### DIRECTIONS
Span requested from the data below: the line with "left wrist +" through the line with "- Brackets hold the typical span", both included. Give only these lines again, exactly, and leave every picture out.

++++

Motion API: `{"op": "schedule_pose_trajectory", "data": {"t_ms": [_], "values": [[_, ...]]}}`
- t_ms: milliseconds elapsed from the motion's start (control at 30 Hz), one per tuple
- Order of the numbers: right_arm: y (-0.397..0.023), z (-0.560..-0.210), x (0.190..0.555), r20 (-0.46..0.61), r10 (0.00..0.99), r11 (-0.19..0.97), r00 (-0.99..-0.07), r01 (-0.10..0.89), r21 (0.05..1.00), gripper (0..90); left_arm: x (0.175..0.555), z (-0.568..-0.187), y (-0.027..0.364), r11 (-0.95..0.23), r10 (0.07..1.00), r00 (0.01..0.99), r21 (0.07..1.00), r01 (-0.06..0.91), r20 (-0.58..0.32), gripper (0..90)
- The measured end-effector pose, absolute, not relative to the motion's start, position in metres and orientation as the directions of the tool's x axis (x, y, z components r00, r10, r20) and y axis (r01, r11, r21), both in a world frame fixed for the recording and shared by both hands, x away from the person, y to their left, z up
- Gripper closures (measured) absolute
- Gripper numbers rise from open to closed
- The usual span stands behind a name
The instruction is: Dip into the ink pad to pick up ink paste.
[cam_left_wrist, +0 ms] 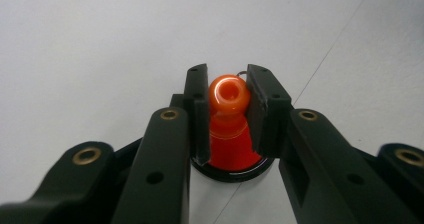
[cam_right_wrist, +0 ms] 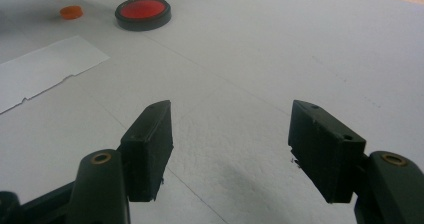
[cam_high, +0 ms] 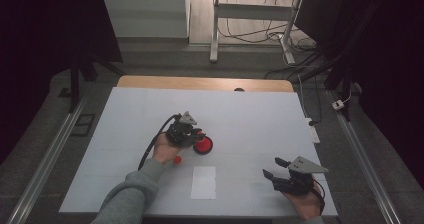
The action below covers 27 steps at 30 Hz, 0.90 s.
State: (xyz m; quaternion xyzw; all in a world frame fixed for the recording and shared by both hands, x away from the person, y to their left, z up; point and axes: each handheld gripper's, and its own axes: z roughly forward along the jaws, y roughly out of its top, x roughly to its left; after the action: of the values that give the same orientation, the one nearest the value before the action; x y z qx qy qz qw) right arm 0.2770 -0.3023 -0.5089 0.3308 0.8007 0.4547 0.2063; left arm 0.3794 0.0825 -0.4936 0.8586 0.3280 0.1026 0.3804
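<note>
Fingers (cam_left_wrist: 197, 109) of the left gripper (cam_high: 186, 132) clamp the orange knob (cam_left_wrist: 229, 95) near the table (cam_high: 250, 114) centre, so lift straight up without tilting, while the right gripper (cam_high: 277, 168) idles open near the front-right corner.

The high view is dim overall, its corners and sides falling to near black, while the white table (cam_high: 150, 109) and the floor strip beyond it catch the most light, perhaps from overhead. The picture is soft and grainy. In the left gripper view the orange knob (cam_left_wrist: 229, 95) shows a bright ring of glare, and the nearest black parts blur. The right gripper view is evenly lit, with a soft shadow on the table between the jaws and a hazy far edge.
</note>
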Motion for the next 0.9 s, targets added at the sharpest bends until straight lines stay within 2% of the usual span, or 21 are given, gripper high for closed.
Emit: {"op": "schedule_pose_trajectory", "data": {"t_ms": [467,900], "values": [[-0.304,-0.509,0.277,-0.028,0.719,0.366,-0.694,0.344,0.865,34.0,0.384,-0.507,0.072,-0.558,0.626,0.777,0.658,0.505,-0.066,72.8],[-0.303,-0.510,0.277,-0.028,0.718,0.369,-0.695,0.346,0.862,34.0,0.383,-0.507,0.070,-0.558,0.636,0.769,0.650,0.516,-0.065,73.1]]}}
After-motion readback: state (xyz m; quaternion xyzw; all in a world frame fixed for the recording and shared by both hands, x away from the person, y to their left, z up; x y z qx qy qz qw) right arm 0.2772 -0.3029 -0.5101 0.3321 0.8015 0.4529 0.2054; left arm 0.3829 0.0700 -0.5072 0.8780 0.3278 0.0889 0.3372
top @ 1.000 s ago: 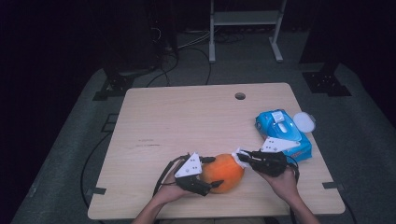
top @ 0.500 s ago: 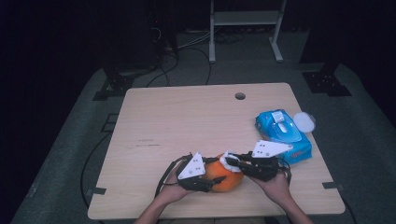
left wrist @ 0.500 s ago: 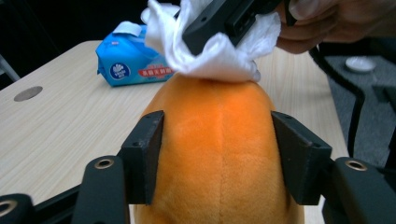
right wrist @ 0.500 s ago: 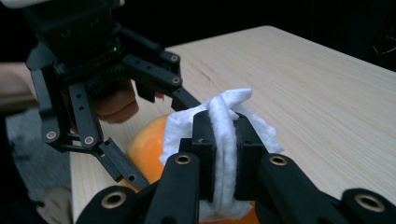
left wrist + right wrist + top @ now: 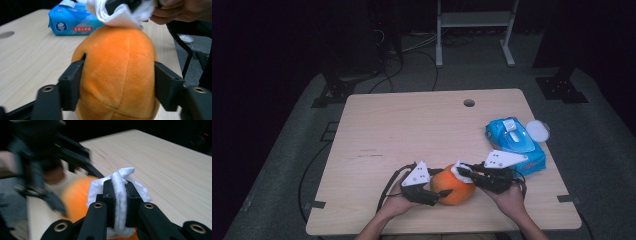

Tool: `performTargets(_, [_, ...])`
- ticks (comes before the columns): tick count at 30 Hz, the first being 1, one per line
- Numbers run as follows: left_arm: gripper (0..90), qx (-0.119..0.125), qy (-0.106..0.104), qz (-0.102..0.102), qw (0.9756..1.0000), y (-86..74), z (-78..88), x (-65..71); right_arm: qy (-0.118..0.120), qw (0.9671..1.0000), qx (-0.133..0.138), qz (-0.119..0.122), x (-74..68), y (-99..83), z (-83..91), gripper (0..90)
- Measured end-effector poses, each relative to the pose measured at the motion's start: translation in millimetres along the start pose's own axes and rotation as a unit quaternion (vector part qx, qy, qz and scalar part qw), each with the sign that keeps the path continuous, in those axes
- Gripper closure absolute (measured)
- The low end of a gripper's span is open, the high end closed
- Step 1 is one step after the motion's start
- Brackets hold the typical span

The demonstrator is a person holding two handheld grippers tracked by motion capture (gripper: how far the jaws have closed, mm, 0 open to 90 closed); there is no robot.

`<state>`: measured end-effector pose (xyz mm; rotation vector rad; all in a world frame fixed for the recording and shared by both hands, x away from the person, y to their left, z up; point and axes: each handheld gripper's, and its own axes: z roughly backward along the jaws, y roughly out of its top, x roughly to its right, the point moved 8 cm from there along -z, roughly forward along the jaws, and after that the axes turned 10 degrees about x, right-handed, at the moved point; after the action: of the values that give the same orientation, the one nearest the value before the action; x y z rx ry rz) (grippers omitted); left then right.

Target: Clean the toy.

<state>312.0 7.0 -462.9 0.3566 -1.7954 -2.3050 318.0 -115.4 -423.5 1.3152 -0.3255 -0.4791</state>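
- My left gripper [image 5: 439,192] sits at about 7 o'clock on the worktop [image 5: 412,125], near its front edge. Its jaws have just been closing and now press on both sides of the orange plush ball [image 5: 453,186].
- In the left gripper view, the black jaws dent the ball's [image 5: 117,72] soft sides, and the ball rests on the worktop [image 5: 30,55].
- The ball lies at about 6 o'clock on the worktop, between my two grippers.
- My right gripper [image 5: 460,171] comes in from the ball's 3 o'clock side, clamped tight on a white wipe [image 5: 458,170]. The wipe touches the top of the ball.
- In the right gripper view, the wipe [image 5: 121,195] is pinched between the jaws, bunched above and below them.
- A blue pack of wipes [image 5: 514,145] lies at about 4 o'clock on the worktop, near the right edge.
- A white lid [image 5: 538,130] lies just beside the pack, at its 2 o'clock.
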Motion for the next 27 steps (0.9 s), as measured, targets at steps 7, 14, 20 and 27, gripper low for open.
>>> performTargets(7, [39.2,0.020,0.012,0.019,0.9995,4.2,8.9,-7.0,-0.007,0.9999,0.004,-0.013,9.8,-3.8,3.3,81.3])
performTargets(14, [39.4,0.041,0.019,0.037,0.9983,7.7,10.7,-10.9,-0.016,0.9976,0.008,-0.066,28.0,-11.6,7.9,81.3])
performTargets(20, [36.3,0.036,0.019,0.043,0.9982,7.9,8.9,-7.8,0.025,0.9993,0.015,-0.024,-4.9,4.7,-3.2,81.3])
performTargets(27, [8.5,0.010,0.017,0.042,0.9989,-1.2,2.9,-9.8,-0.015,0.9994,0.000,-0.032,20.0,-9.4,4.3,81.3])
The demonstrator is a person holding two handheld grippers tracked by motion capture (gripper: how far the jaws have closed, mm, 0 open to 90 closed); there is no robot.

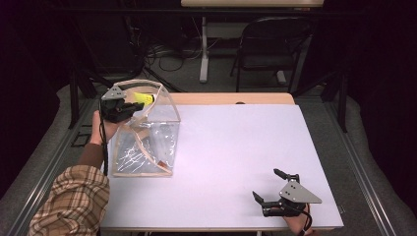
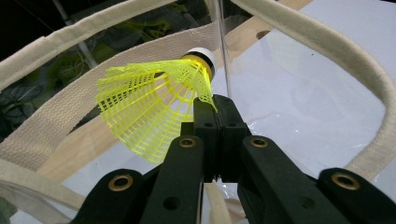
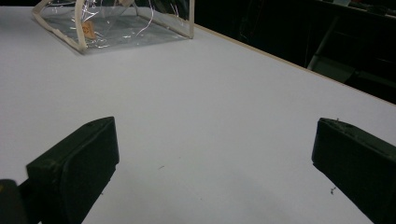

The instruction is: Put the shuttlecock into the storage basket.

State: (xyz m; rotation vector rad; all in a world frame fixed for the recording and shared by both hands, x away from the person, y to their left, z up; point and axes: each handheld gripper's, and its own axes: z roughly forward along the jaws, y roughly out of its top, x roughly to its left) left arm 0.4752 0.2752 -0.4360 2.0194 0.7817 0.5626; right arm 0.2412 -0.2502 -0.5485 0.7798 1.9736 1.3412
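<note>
Step judged: yellow shuttlecock [image 2: 149, 105] pinched by skirt edge in left gripper [image 2: 215, 103], held over mouth of clear tote bag [image 1: 147, 130] at surface's 9 o'clock. Right gripper [image 1: 269, 188] wide, empty, rested at 5 o'clock. Next: lowering inside, release required.

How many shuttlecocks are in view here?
1: a yellow shuttlecock pinched by its skirt in the left gripper, over the clear bag's opening. None seen inside the bag.

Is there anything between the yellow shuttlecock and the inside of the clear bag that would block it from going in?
Nothing visible blocks it. The left gripper pinches the shuttlecock by its skirt edge at the clear bag's open mouth, within the loop of the strap handle.
</note>
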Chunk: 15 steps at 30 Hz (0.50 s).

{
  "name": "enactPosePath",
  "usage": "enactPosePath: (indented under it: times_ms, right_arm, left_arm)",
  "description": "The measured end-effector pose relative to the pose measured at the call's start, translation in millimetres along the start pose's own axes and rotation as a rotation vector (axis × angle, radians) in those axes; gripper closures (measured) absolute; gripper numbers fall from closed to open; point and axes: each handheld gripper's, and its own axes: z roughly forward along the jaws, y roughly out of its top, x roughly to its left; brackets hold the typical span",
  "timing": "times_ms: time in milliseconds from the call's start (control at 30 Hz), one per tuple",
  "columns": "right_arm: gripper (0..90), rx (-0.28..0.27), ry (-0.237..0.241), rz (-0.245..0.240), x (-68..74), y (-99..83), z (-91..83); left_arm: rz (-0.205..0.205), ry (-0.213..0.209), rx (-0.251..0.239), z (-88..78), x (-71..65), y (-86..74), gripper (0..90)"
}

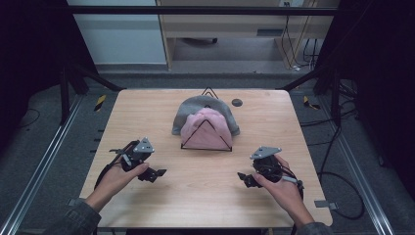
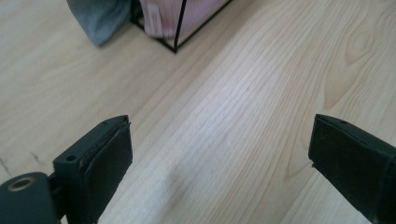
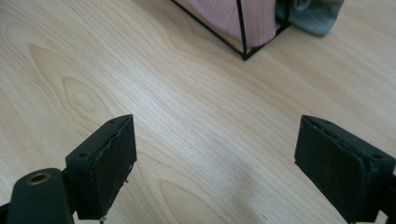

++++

### EXERCISE ANSWER
left wrist + right wrist + top @ now: 

Tool: `performTargets(_, [_, ...])`
- ticks (comes before the columns): tick count at 30 Hz, the first being 1, one per line
- Numbers run as follows: left_arm: gripper (0..90), qx (-0.119..0.125), qy (-0.106..0.104), qz (-0.102..0.102), qw (0.9756..1.0000), y (-86..74), z (-78..88), x (-65..71); right_arm: qy (-0.118..0.120), qw (0.9671..1.0000), qx (-0.133..0.138), qz (-0.119..0.122), x (-74..68), y (-99..83), z (-83..91), gripper (0..90)
- Measured end-effector poses, each relative to the pose measured at the motion's start: translation in millimetres along the start pose's own axes and rotation as a unit quaternion (vector part qx, qy, qz and scalar part qw), each with the sign that keeps the path continuous, in those axes
- Gripper closure absolute (measured)
- The low end of a gripper's span is open, the high end closed
- Step 1 is one step after the motion's start
- Brackets hold the typical span

The full output has been given.